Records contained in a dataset
%%
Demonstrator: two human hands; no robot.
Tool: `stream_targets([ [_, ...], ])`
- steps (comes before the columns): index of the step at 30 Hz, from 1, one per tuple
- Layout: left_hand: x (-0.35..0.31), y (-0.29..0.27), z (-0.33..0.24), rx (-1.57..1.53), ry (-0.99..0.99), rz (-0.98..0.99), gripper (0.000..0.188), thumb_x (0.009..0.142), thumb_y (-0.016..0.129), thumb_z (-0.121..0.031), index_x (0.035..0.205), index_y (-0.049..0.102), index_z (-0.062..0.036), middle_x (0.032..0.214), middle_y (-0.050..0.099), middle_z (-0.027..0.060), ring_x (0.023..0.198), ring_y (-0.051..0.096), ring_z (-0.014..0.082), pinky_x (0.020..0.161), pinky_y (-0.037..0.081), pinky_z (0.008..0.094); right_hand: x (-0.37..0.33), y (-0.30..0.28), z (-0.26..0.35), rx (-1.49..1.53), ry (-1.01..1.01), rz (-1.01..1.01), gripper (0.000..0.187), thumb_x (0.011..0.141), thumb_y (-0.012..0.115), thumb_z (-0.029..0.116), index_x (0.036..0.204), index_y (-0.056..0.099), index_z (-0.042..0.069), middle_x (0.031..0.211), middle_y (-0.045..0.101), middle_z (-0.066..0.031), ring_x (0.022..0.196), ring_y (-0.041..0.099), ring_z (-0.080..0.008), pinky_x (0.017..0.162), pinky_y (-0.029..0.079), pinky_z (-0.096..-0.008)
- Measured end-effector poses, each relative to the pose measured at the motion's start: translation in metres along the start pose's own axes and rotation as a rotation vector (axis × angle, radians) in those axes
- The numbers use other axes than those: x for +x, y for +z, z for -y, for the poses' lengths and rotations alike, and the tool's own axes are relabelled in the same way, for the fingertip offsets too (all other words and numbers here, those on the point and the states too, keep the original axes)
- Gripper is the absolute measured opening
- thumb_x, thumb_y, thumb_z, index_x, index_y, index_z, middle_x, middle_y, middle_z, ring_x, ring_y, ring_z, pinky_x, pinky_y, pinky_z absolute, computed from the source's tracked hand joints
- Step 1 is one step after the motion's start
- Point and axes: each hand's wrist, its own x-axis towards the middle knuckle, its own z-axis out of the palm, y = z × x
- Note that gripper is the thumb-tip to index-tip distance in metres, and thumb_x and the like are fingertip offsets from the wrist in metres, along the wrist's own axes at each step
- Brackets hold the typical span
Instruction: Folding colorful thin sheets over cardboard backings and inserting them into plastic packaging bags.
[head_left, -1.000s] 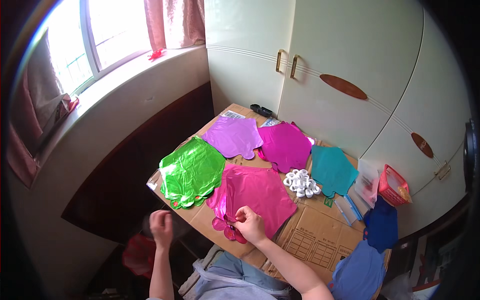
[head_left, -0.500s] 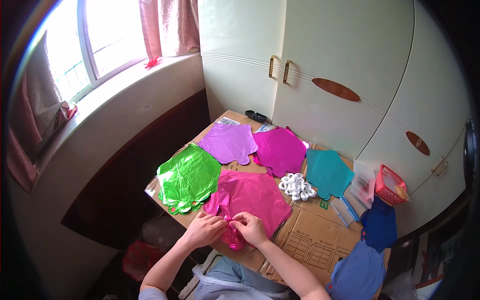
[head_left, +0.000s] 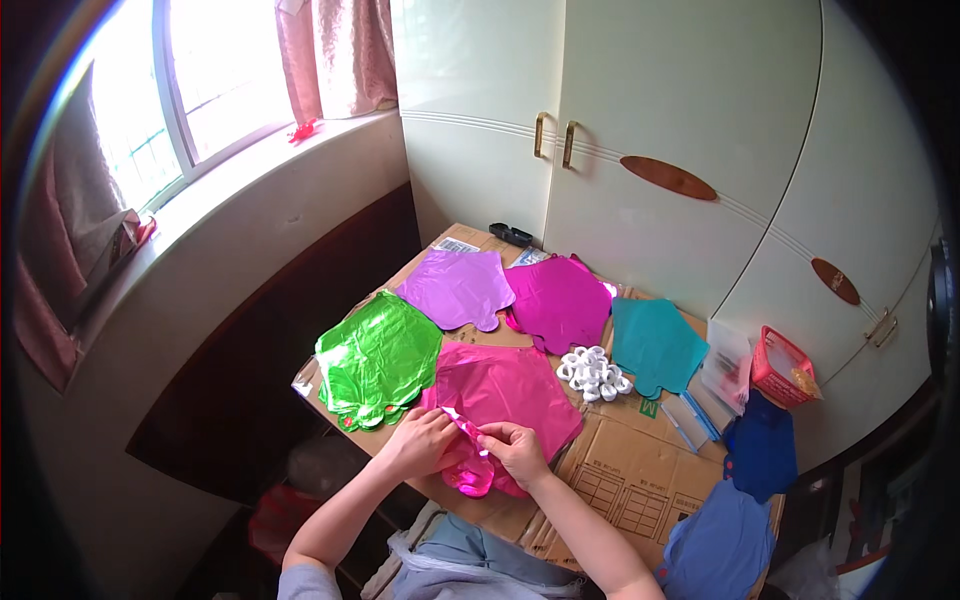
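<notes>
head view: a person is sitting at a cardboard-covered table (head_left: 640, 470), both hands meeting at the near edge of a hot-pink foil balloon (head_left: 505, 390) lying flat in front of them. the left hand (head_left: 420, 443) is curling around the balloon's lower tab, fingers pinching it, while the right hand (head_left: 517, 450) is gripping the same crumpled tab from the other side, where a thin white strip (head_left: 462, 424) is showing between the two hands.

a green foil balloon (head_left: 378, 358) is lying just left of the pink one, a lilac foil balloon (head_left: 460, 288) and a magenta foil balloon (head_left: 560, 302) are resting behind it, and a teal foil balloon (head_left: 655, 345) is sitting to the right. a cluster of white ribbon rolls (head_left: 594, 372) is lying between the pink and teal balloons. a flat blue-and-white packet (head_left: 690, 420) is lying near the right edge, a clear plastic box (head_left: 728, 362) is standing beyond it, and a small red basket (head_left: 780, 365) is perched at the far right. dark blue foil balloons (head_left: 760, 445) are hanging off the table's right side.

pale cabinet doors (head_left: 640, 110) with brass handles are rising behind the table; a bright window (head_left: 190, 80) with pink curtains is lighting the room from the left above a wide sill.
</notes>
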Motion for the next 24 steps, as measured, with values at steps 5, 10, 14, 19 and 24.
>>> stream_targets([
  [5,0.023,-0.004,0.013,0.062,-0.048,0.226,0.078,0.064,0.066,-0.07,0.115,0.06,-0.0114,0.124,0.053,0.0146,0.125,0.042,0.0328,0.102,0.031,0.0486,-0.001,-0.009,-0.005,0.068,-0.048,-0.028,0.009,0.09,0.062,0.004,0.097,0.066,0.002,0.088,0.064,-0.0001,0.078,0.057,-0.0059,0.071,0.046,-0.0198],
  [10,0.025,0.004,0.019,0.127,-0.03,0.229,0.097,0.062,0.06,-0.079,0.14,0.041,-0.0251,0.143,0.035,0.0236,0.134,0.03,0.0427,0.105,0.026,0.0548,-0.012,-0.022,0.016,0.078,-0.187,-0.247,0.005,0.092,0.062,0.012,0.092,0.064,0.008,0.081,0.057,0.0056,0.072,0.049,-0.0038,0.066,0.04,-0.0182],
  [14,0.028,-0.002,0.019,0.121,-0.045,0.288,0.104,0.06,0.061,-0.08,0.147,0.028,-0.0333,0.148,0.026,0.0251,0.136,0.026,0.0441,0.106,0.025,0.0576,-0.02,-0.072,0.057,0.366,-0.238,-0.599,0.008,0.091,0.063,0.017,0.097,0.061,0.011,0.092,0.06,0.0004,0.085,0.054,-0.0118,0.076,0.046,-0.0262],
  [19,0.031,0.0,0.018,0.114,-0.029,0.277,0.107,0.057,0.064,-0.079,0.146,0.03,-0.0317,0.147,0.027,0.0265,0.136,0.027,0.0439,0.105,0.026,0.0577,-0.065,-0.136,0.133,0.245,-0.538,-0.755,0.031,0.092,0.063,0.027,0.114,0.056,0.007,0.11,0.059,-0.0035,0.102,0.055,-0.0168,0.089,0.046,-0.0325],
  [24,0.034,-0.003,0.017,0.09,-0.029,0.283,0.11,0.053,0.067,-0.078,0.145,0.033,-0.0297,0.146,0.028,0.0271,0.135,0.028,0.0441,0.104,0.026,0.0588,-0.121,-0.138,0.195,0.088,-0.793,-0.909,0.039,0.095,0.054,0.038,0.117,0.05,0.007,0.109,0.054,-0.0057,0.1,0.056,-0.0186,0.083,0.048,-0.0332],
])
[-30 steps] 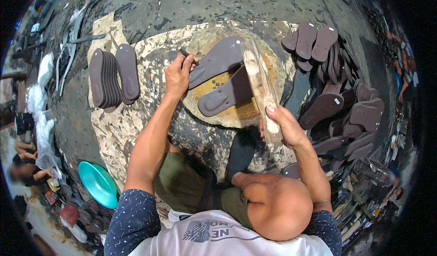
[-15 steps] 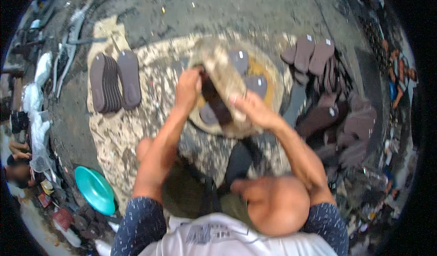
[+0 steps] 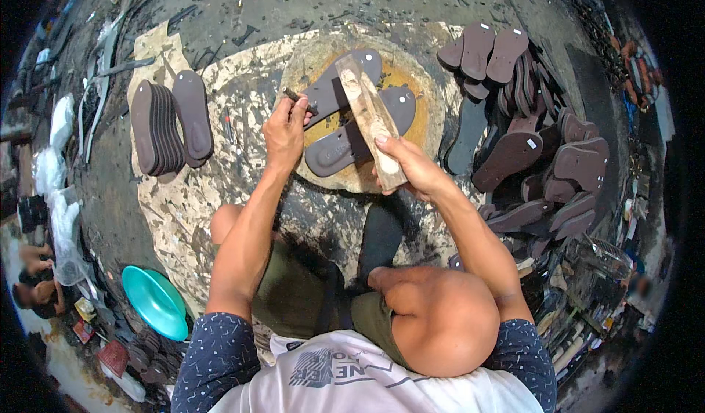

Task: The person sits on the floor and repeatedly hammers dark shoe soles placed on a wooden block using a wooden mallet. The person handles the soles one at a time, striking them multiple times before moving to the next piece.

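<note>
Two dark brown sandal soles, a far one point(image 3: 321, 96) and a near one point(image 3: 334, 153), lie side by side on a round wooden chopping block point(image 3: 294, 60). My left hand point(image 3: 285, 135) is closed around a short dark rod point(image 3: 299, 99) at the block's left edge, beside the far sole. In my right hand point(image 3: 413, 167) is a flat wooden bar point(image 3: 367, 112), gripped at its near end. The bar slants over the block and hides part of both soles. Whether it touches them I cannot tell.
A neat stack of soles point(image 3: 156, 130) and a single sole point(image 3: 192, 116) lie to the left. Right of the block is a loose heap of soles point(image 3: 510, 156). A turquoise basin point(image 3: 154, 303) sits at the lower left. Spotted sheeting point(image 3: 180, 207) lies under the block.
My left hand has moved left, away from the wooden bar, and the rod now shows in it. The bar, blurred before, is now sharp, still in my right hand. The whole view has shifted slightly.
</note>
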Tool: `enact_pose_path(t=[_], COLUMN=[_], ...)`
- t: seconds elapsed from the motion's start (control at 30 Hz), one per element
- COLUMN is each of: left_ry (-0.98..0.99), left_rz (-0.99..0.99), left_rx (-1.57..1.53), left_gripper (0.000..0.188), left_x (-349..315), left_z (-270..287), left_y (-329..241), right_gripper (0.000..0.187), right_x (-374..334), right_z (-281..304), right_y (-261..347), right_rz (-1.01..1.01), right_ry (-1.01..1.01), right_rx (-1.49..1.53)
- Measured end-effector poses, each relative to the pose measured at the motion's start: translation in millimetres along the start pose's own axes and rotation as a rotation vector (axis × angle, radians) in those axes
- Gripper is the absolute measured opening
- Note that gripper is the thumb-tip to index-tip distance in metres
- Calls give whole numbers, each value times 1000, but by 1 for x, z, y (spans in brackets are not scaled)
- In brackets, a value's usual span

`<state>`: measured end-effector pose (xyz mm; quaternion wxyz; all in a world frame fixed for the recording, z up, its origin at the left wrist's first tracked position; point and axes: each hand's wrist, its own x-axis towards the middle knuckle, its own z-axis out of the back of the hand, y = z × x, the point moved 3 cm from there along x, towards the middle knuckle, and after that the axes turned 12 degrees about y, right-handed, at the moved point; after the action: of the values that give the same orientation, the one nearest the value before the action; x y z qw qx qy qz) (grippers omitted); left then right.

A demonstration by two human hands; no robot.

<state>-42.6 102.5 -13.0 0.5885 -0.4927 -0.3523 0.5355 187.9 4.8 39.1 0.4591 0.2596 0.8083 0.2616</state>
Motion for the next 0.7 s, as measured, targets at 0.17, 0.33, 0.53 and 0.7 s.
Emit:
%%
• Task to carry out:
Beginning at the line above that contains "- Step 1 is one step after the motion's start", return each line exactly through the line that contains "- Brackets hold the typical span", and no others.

• Solution for this exercise:
- Step 1 is one step after the motion's start
- Point and axes: each hand's wrist, its own x-axis towards the middle knuckle, its own z-axis out of the palm, y = z × x
- Note that gripper is the thumb-tip to index-tip distance in metres, and thumb_x and the like are fingertip offsets from the wrist in metres, along the wrist's own axes at each step
- Brackets hold the typical span

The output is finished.